3.4) high order tensor coefficient is used for to matching diffusion profile, obtains fiber diffusion model, search extreme value is calculated machine direction.Its process comprises step:

Step 3.4.1, to dodecahedron carry out four times fractal, obtain 2562 sampled points that approach with unit sphere sampling, obtain 2562 vector of unit length.The tensor coefficient obtaining by previous step just can obtain final direction distribution function

Step 3.4.2, obtains q extreme point by population local extremum searching method, and each extreme value neighborhood of a point is searched for respectively to sparse field point (t sparse point altogether).

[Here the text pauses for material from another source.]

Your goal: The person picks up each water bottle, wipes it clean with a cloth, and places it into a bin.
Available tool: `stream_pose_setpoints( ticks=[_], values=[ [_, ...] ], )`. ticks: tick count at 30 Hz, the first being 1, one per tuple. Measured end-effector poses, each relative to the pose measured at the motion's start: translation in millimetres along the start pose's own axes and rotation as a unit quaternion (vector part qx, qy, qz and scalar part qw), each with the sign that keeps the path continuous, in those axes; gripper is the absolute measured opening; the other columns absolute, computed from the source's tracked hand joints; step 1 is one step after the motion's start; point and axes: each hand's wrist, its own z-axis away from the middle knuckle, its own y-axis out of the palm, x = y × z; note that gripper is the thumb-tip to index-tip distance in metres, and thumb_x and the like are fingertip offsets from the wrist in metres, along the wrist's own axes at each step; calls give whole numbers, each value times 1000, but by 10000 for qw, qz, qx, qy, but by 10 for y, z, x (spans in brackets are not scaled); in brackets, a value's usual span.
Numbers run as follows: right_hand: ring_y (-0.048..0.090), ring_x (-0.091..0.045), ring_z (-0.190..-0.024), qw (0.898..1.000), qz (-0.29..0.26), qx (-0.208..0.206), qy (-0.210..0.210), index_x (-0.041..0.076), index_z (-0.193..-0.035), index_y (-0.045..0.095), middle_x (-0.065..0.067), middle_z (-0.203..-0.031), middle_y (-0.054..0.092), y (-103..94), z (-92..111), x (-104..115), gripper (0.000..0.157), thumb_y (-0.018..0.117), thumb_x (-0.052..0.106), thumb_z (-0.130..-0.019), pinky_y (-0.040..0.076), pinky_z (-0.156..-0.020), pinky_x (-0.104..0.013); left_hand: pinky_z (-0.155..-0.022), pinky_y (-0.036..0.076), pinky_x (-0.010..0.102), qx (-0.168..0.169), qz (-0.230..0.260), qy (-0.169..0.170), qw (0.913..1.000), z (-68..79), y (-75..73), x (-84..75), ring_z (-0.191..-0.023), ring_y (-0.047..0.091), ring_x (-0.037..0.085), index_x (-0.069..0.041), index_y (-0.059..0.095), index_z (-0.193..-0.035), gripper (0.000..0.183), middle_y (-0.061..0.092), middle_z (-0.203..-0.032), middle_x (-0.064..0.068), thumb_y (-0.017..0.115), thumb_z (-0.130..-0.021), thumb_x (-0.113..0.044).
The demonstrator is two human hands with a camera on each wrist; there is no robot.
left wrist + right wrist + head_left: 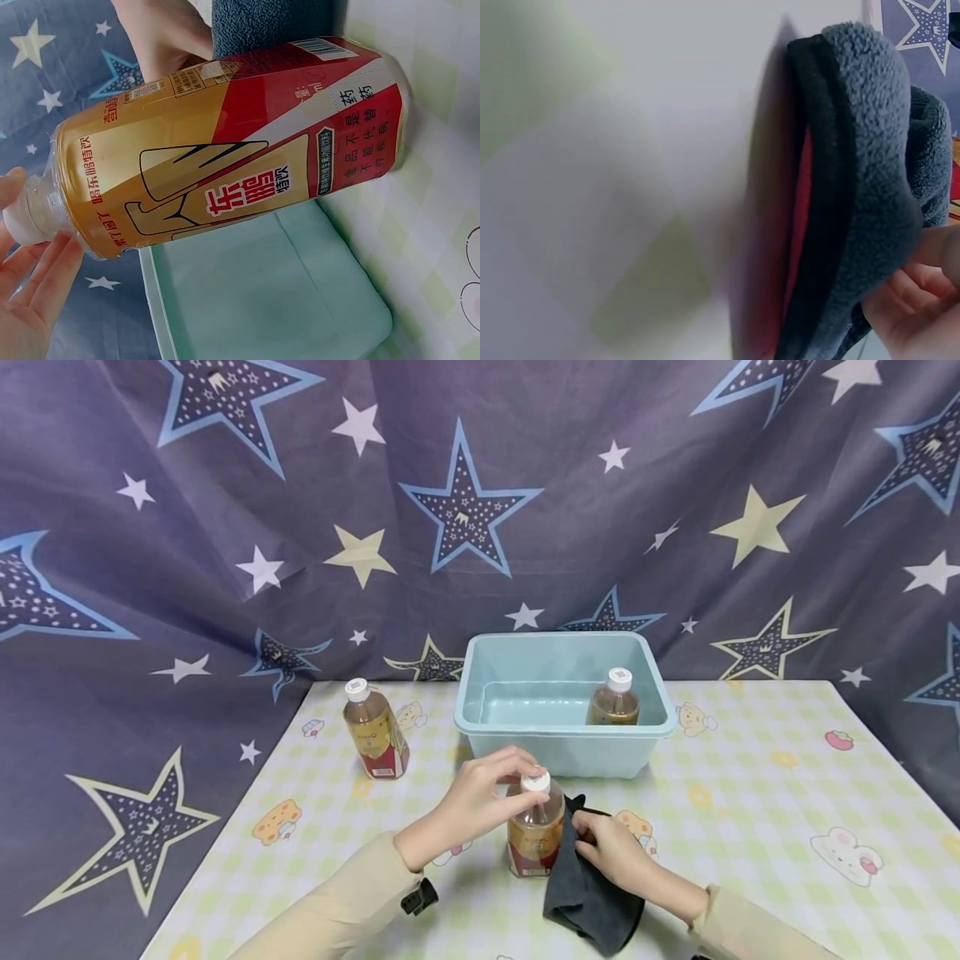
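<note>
A drink bottle with a white cap and a gold-and-red label point(534, 842) stands upright on the table in front of the bin. My left hand point(487, 793) pinches its cap between thumb and fingers; the left wrist view shows the bottle point(225, 150) close up. In my right hand point(613, 852) is a dark grey cloth point(592, 897), pinched near its upper edge and held against the bottle's right side. The fuzzy cloth point(870, 150) fills the middle of the right wrist view, with a strip of red showing under its dark hem.
Behind the hands stands a light blue plastic bin point(555, 752) with another capped bottle point(617, 700) inside at the right. A third bottle point(377, 735) stands at the table's back left. A star-patterned curtain point(465, 602) hangs behind the checked tablecloth point(765, 827).
</note>
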Motion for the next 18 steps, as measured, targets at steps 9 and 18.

Step 3.4.3, the direction distribution function value of calculating respectively these 2562 sampled points by the direction distribution function obtaining above also claims FOD value, and in fact most of FOD is 0, its actual calculated amount is only the FOD value of t sparse point.The distribution of the FOD value that use MATLAB Software simulation calculation goes out, obtains machine direction by the extreme point in search FOD value.

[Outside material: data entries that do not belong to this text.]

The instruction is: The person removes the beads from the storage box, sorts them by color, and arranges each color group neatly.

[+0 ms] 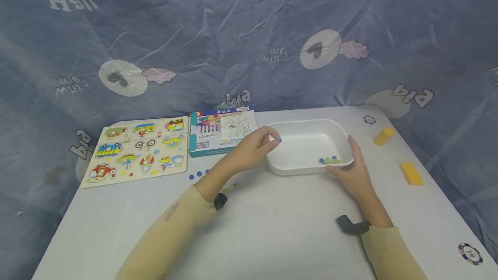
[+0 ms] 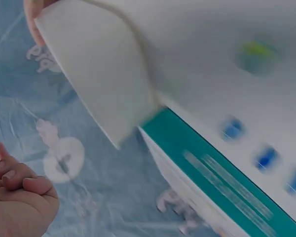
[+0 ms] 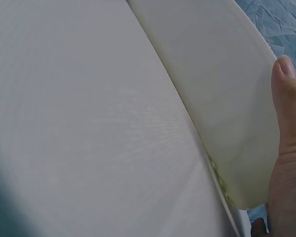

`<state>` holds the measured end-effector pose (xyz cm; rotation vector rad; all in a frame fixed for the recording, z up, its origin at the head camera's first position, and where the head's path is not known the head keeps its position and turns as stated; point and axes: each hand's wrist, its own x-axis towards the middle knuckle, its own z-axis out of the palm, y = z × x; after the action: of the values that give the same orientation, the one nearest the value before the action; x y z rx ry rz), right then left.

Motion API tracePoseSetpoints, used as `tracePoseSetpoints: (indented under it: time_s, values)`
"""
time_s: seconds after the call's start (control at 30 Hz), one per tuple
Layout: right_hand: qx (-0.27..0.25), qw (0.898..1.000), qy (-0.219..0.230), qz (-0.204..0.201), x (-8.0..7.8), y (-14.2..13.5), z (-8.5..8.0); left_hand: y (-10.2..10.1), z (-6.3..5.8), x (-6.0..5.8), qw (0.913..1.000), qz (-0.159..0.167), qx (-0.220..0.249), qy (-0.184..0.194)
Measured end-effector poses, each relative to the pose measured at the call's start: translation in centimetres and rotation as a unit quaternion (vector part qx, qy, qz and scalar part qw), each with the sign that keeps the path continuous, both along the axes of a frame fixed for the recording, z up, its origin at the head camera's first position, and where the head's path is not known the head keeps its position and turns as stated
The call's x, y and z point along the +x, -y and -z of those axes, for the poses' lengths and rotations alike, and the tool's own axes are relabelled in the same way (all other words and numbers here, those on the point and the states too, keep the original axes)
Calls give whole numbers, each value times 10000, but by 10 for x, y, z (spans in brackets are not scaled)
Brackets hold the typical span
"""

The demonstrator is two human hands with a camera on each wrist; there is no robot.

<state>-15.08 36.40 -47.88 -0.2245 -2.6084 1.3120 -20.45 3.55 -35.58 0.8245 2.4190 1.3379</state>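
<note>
On my remote feed, the left arm [image 1: 171, 228] slanted up from the lower left, bringing the left hand [image 1: 252, 149] to mid-frame beside the left end of the white tray [image 1: 303, 139]. I saw its grip narrowed to a thumb-and-finger pinch on one blue marble [image 1: 279, 139], too round to show a heading. The right hand [image 1: 353, 177], right of centre, clasped the tray's near right corner. The tray's long axis ran left to right across the bench [image 1: 280, 224], several loose marbles [image 1: 330, 160] clustered in its lower right.
</note>
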Motion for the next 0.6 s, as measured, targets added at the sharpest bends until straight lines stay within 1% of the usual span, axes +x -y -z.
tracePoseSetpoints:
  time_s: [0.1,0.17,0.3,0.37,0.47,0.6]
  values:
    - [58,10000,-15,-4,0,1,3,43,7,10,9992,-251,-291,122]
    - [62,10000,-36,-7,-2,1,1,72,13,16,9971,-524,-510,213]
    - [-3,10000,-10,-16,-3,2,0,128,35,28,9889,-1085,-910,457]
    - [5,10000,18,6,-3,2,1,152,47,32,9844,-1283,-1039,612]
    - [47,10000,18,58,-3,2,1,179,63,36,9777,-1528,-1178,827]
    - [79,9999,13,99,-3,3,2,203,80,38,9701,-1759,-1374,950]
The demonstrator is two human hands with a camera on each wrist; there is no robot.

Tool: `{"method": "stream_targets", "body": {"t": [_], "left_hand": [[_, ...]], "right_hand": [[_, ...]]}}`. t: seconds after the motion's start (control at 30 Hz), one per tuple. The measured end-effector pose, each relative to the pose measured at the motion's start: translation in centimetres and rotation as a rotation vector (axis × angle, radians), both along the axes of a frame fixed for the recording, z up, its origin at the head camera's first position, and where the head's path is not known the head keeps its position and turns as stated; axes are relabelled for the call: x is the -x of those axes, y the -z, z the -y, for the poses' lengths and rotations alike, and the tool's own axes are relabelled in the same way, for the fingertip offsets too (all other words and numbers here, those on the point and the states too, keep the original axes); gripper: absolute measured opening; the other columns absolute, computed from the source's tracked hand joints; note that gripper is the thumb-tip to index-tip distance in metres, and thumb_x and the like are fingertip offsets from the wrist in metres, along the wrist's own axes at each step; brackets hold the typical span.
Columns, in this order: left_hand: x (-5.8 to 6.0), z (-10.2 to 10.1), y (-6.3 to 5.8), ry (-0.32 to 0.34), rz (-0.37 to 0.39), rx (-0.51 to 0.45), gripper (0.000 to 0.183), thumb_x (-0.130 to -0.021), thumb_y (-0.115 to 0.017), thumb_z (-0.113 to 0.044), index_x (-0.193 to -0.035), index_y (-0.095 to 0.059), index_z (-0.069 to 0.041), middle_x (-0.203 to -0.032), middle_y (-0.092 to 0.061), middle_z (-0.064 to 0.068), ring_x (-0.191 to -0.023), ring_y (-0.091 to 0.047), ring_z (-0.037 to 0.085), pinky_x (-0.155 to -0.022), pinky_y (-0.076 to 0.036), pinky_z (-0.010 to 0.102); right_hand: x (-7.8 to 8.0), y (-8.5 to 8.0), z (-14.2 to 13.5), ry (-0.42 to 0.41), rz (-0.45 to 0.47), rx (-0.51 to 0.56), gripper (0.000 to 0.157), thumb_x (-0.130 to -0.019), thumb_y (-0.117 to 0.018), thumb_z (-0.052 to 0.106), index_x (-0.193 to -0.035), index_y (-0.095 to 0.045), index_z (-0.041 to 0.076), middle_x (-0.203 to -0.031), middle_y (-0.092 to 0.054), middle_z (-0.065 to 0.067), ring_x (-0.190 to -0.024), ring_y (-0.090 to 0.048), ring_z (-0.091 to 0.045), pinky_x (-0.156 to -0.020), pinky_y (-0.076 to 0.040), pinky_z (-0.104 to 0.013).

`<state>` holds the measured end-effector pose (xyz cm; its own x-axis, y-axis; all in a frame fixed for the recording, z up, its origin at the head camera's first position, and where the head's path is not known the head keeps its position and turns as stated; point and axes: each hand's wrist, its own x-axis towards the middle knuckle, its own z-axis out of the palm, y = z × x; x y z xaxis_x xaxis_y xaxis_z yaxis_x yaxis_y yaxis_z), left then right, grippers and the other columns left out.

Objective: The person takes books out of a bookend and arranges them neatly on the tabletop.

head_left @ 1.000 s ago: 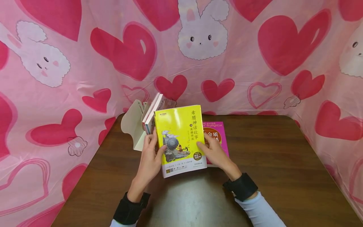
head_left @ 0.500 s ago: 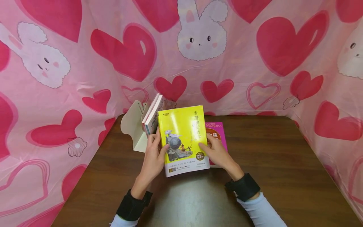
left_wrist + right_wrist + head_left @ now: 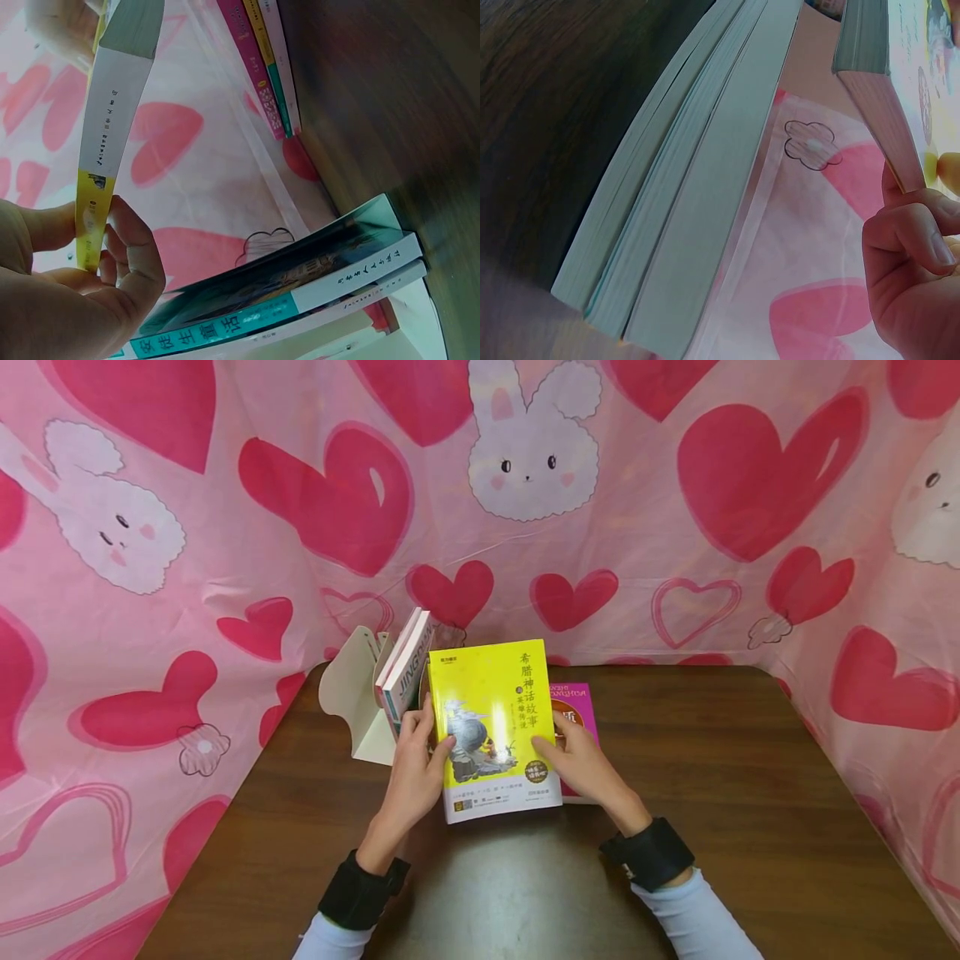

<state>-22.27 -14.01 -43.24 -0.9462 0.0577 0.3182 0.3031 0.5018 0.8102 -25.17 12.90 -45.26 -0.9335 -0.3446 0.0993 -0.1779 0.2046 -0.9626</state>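
A yellow book (image 3: 491, 693) with a white band along the bottom is held up over the table, its front cover facing the head view. My left hand (image 3: 414, 770) grips its spine side, thumb on the cover and fingers behind. On the opposite edge my right hand (image 3: 588, 766) pinches it the same way. The left wrist view shows the yellow and white spine (image 3: 112, 120) between thumb and fingers. Page edges of the held book (image 3: 881, 112) appear above my right hand in the right wrist view. Behind it, partly covered, lies a magenta book (image 3: 581, 697).
Left of the held book, a cream bookend (image 3: 348, 693) stands with white-edged books (image 3: 405, 672) leaning against it; one has a teal spine (image 3: 217, 326). The magenta book tops a small stack (image 3: 697, 165) on the brown wooden table (image 3: 750, 793). A pink heart-patterned cloth (image 3: 637, 527) hangs behind.
Both hands have carried the yellow book slightly to the right, uncovering more of the leaning books and covering more of the magenta one. The grip stays the same.
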Motion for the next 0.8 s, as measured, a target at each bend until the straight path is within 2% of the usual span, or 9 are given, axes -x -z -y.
{"method": "stream_targets", "body": {"t": [0.07, 0.2, 0.37, 0.6, 0.8], "left_hand": [[0.2, -0.1, 0.0, 0.0, -0.008, 0.008, 0.078, -0.103, -0.066, -0.004, -0.167, -0.021, -0.006, -0.13, -0.042, 0.014, -0.105, -0.049, 0.025, -0.074, -0.046, 0.027], [0.5, -0.3, 0.2, 0.013, -0.012, -0.012, 0.077, -0.103, -0.066, -0.003, -0.167, -0.022, -0.008, -0.13, -0.042, 0.014, -0.106, -0.049, 0.026, -0.072, -0.048, 0.028], [0.9, -0.7, 0.4, 0.026, -0.013, -0.025, 0.078, -0.103, -0.065, -0.005, -0.167, -0.021, -0.01, -0.131, -0.043, 0.014, -0.114, -0.048, 0.027, -0.073, -0.051, 0.028], [1.6, -1.0, 0.7, 0.025, -0.018, 0.01, 0.075, -0.103, -0.066, -0.005, -0.165, -0.023, -0.001, -0.133, -0.045, 0.016, -0.124, -0.044, 0.03, -0.078, -0.047, 0.03], [2.1, -1.4, 0.9, 0.026, -0.008, 0.018, 0.074, -0.104, -0.065, -0.007, -0.165, -0.024, -0.001, -0.133, -0.045, 0.015, -0.119, -0.047, 0.028, -0.08, -0.045, 0.032]], "right_hand": [[0.0, 0.0, -0.1, 0.002, 0.005, -0.002, 0.053, -0.104, -0.068, 0.024, -0.152, -0.048, 0.011, -0.12, -0.071, -0.011, -0.096, -0.076, -0.026, -0.082, -0.062, -0.043], [0.1, 0.0, -0.3, 0.018, -0.008, -0.018, 0.053, -0.104, -0.068, 0.024, -0.152, -0.048, 0.01, -0.12, -0.072, -0.011, -0.095, -0.076, -0.025, -0.082, -0.063, -0.042], [0.2, 0.0, -0.6, 0.03, -0.025, -0.029, 0.053, -0.104, -0.068, 0.024, -0.151, -0.048, 0.01, -0.119, -0.072, -0.011, -0.095, -0.076, -0.025, -0.081, -0.063, -0.042], [0.3, 0.2, -1.0, 0.05, -0.023, -0.049, 0.054, -0.103, -0.069, 0.023, -0.15, -0.048, 0.009, -0.119, -0.072, -0.012, -0.094, -0.076, -0.025, -0.08, -0.063, -0.042], [0.4, 0.1, -1.3, 0.054, -0.021, -0.054, 0.052, -0.103, -0.069, 0.021, -0.149, -0.048, 0.01, -0.119, -0.072, -0.011, -0.094, -0.076, -0.025, -0.08, -0.063, -0.042]]}}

2. the method for claim 1, is characterized in that: described step 2.1) in spread function D (v) use higher order polynomial as spread function.

3. the method for claim 1, is characterized in that: described step 2.2) in the mathematical model of constructed machine direction use the method for spherical convolution minimization of energy function:

4. the method for claim 1, is characterized in that: the initialization search volume in described step 3.3.1 is by two groups of linear non-negative space-Φ ⁰initialization x in x>=0 and x>=0 scope.

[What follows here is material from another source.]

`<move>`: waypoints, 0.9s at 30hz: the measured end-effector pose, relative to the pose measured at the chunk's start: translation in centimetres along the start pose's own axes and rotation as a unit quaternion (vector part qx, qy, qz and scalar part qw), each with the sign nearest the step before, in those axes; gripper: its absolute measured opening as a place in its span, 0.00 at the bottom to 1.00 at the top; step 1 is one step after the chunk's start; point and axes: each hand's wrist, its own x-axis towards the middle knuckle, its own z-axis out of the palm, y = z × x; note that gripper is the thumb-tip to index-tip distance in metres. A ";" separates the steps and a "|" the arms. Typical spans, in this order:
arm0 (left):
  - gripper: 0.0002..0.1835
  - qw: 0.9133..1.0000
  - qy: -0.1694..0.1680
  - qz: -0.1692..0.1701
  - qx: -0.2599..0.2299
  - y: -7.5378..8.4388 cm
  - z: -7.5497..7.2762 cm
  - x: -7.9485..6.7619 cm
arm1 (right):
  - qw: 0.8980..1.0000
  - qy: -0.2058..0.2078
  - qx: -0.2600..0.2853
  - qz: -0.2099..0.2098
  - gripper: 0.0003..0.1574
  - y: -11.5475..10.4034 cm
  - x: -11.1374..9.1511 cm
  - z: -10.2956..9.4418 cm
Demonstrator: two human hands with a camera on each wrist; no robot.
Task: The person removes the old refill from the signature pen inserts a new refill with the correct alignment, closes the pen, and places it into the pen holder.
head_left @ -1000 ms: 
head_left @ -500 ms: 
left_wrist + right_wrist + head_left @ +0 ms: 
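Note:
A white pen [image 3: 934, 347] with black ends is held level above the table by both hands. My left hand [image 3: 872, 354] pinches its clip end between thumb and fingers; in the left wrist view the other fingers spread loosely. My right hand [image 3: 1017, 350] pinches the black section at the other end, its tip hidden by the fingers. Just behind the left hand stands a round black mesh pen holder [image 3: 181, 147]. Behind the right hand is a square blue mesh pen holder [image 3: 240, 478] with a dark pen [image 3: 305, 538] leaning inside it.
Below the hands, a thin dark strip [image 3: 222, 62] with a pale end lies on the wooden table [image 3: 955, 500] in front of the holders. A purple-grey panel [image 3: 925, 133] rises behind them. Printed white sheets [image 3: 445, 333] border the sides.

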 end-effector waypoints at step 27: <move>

5. the method for claim 1, is characterized in that: in described step 3.3.2, train regularization matrix to use punishment weighting l ₁and l ₂penalty function set up the metastable convergence of the sparse property of prioritization scheme balance and flatness.

6. the method for claim 1, is characterized in that: the regular matrix L in described step 3.3.2 adjusts threshold parameter μ by the mean value of each iterative computation tensor D to search for the point that is less than threshold value μ as adjusting matrix:

Wherein τ is threshold parameter, for the mean value of D, μ=Dx.

7. the method for claim 1, is characterized in that: the weighted optimization method method in described step 3.3.3 is the mode by adding sparse weights ω:

8. the method for claim 1, it is characterized in that: in described step 3.4.2 and 3.4.3, the FOD value method of Local Extremum is to search for q Local Extremum by particle swarm optimization algorithm, near the sparse point of t neighborhood this q Local Extremum of sampling again, obtain the optimal information that concentrates on machine direction, t the sparse value by the optimal information along machine direction is used for calculating FOD value, avoids redundancy phenomenon to improve counting yield.

9. the method for claim 1, is characterized in that: in described step 3.4.3, machine direction is the distribution that uses the FOD value that MATLAB Software simulation calculation goes out, and utilizes extremum search method to obtain the direction of fiber.